変事の報告をきいた源頼朝は「自分も同じ夢を見た」と言い、盛久を特赦した。舞上手の盛久は頼朝の前でひと差し舞う。
※能楽「盛久」の話がこちら
京都に戻った盛久は、壇ノ浦で入水した幼い安徳天皇が実は生きて南の島に逃れたという風説をききつけ、鹿児島の硫黄島に渡る。
※硫黄島には今も安徳天皇の墓があり、末裔を称する一族もある
晩年、病にかかった盛久は薬の島=屋久島を目指して船出するが途中で亡くなり川口に漂着する。
島人は海岸近くに葬ったが変事が続くので神として改葬したのがこの神社。
春牧さとめぐりの会編「春牧里めぐり里語り読本」より要約

社殿の裏側に古い墓石がかたまっている

代々守ってきた宮司のものではないかと説明された。
昭和二十四年に安房村から分離した「春田」と「牧野」の農事組合が「春牧」集落となった。
それ以前から秋分の日に前岳の祠に参る登山は、盛久神社への祈りからはじまる。

↑境内に南国らしいアコウの木が長い根をたらしていた↑
**
春牧集落は屋久島の南東海岸に位置している。安房川が流れ込む南側の集落。

この川は昔から屋久島の奥に分け入るためのルートになっていた。
↑上の写真は水面から七十メートルに位置する松峰大橋から↑「ウラジロ」=シダの葉を飛ばそうとしております(^^)

これ、実際にやってみると紙飛行機のように川面に並行して滑空してゆく

***
屋久島の奥で切った木を海岸まで運ぶのに便利なルートは川。

川に沿って材木を輸送するトロッコ列車が建設され↓こんなふうに材木が運ばれていた

1922(大正十二年)に森林伐採のためにつくられた小杉谷集落までの十六キロが開通。
最盛期は二十六キロまで延長され、伐採が停止される1969(昭和四十四年)まで活発に利用されていた。

すぐ近くの自然公園は、実は杉の苗を育てていた。
伐採した後には、次の世代のために苗を植えることになっていたから。

今は各種めずらしい五葉松など↓


トロッコは実は現在もヤクデン(屋久島電工)が工事用に動かしている。
春牧のガイドさんは「とても眺めがよいから観光路線になるといいのに」と申されました。

****
1971(昭和四十六年)、安房中学の学生が土器がたくさん落ちているのを見つけたことから、大規模な縄文時代の住居跡が発見された。その数最大二百六十基におよぶと推察され、横峯縄文遺跡と名付けられた。
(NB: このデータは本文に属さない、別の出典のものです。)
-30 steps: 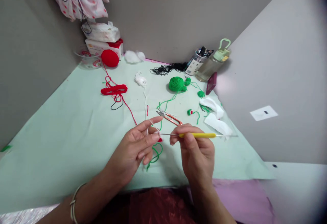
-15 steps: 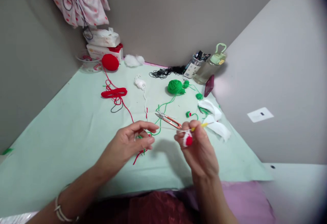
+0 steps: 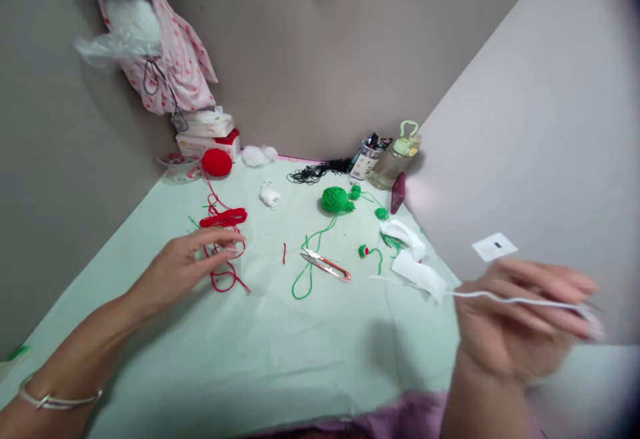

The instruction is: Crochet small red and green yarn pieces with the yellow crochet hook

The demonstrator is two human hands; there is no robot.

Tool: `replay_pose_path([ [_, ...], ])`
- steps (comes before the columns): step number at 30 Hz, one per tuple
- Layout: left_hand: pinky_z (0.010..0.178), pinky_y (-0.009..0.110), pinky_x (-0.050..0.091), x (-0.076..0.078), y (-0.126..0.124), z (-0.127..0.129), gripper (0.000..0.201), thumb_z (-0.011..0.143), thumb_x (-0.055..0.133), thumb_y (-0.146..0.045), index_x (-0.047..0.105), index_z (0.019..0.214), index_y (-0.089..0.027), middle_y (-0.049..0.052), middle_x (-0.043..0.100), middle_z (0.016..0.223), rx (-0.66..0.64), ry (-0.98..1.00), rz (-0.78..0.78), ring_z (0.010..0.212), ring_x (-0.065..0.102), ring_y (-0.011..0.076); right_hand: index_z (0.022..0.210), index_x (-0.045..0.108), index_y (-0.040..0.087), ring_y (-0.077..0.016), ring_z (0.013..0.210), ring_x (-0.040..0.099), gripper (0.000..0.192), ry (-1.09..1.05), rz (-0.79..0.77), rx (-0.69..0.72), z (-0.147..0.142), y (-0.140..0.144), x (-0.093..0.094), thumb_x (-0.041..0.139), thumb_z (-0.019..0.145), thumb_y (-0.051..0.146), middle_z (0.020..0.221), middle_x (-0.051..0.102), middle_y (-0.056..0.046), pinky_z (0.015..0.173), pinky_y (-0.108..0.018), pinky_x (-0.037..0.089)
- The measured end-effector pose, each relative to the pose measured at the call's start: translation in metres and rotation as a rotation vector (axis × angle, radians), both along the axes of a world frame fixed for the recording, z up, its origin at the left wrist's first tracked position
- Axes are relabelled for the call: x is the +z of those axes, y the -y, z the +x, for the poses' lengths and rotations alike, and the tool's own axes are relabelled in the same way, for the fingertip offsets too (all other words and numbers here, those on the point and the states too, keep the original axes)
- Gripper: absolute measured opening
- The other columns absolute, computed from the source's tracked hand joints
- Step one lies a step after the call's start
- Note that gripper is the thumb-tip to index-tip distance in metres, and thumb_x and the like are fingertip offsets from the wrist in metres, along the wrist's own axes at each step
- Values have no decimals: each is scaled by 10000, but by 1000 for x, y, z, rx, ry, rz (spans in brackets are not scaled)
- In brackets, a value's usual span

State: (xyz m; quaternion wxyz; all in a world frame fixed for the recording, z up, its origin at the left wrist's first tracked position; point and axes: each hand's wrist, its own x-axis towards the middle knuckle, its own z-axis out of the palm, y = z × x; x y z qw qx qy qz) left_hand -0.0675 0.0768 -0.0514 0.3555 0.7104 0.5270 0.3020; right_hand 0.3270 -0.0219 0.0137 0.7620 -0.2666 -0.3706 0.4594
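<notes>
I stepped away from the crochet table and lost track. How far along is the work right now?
Done: one small green and red piece lies finished-looking on the mat. In hand: the right hand, blurred, pulls a white strand out to the side; the left hand rests by the loose red yarn. Left: the green ball and red ball are still mostly wound, and the snips lie unused.

A white strand [image 3: 505, 299] runs through my right hand [image 3: 520, 325], red yarn [image 3: 223, 220] and a green ball [image 3: 334, 199] lie on the pale mint cloth [image 3: 280, 345], beside orange-handled snips [image 3: 326, 265].
</notes>
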Motion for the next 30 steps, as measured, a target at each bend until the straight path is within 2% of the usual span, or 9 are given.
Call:
replay_pose_path([
  [3, 1110, 490, 442, 7, -4, 11, 323, 931, 627, -341, 784, 1213, -320, 69, 751, 1355, -252, -182, 8, 1309, 611, 349, 812, 692, 275, -51, 353, 166, 181, 93, -26, 110, -14, -22, -7, 862, 848, 324, 607, 486, 93, 267, -212, 204],
  [6, 1063, 529, 426, 21, -14, 26, 296, 891, 585, -221, 801, 1085, -279, 82, 796, 1211, -301, -466, 122, 1182, 649, 356, 796, 620, 253, -37, 334, 163, 232, 157, 0, 317, -32, -41, -15, 732, 960, 373, 638, 502, 92, 267, -181, 208],
  [9, 964, 532, 440, 35, -29, 49, 214, 935, 576, -271, 763, 836, -242, 79, 790, 915, -303, -543, 141, 978, 666, 339, 741, 528, 239, -4, 258, 248, 319, 138, 172, 560, -41, -52, -23, 637, 1018, 351, 611, 503, 111, 262, -125, 276],
  [11, 981, 533, 432, 38, -41, 71, 224, 950, 587, -269, 726, 780, -225, 78, 770, 886, -312, -553, 158, 981, 656, 330, 663, 457, 228, 1, 238, 371, 414, 158, 289, 710, -42, -55, -28, 607, 1030, 347, 553, 502, 115, 295, -92, 347],
  [14, 1022, 476, 474, 28, -60, 112, 106, 967, 647, -279, 734, 992, -226, 59, 774, 1069, -355, -533, 156, 1055, 670, 273, 584, 419, 218, -31, 276, 518, 504, 182, 301, 865, -44, -56, -36, 602, 1030, 368, 492, 543, 91, 353, -98, 431],
  [18, 961, 506, 592, 0, -81, 165, 353, 1003, 684, -373, 664, 1300, -184, 115, 682, 1334, -375, -548, 117, 1134, 691, 279, 559, 511, 206, -87, 331, 601, 528, 225, 115, 913, -47, -55, -44, 657, 987, 477, 499, 629, 24, 364, -149, 469],
  [21, 936, 487, 613, -11, -97, 185, 356, 1014, 674, -359, 653, 1330, -197, 119, 673, 1357, -400, -545, 95, 1117, 700, 269, 528, 560, 191, -96, 397, 641, 583, 322, 46, 910, -44, -53, -44, 675, 952, 575, 546, 671, -17, 417, -165, 502],
  [27, 948, 508, 607, -2, -147, 178, 390, 1003, 689, -357, 640, 1350, -185, 122, 666, 1367, -281, -511, 165, 1143, 693, 285, 486, 535, 218, -82, 428, 600, 635, 415, 52, 958, -34, -50, -46, 637, 945, 646, 537, 635, -13, 477, -173, 528],
  [30, 973, 524, 595, -1, -161, 194, 411, 1003, 687, -359, 627, 1375, -194, 128, 643, 1409, -265, -408, 248, 1181, 678, 297, 476, 507, 228, -78, 414, 556, 655, 400, 18, 952, -34, -50, -48, 636, 924, 689, 506, 596, -3, 460, -170, 506],
])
大規模な発掘が行われたがその跡地はほったらかしになり、地元の有志が縄文人の住居をコツコツ復元している。
発掘物は大学に持っていかれそうになったものをなんとか取り戻したが、展示公開への道は遠いようだ。
*****
最後に、ガイドさんが自分の畑につれていってくださった。

↑サルや鹿が入らないようにしっかり防護柵↑

中で見せてくださったこれは…

おお、さっき食べたパッションフルーツ!

こんなふうにできていたのか~。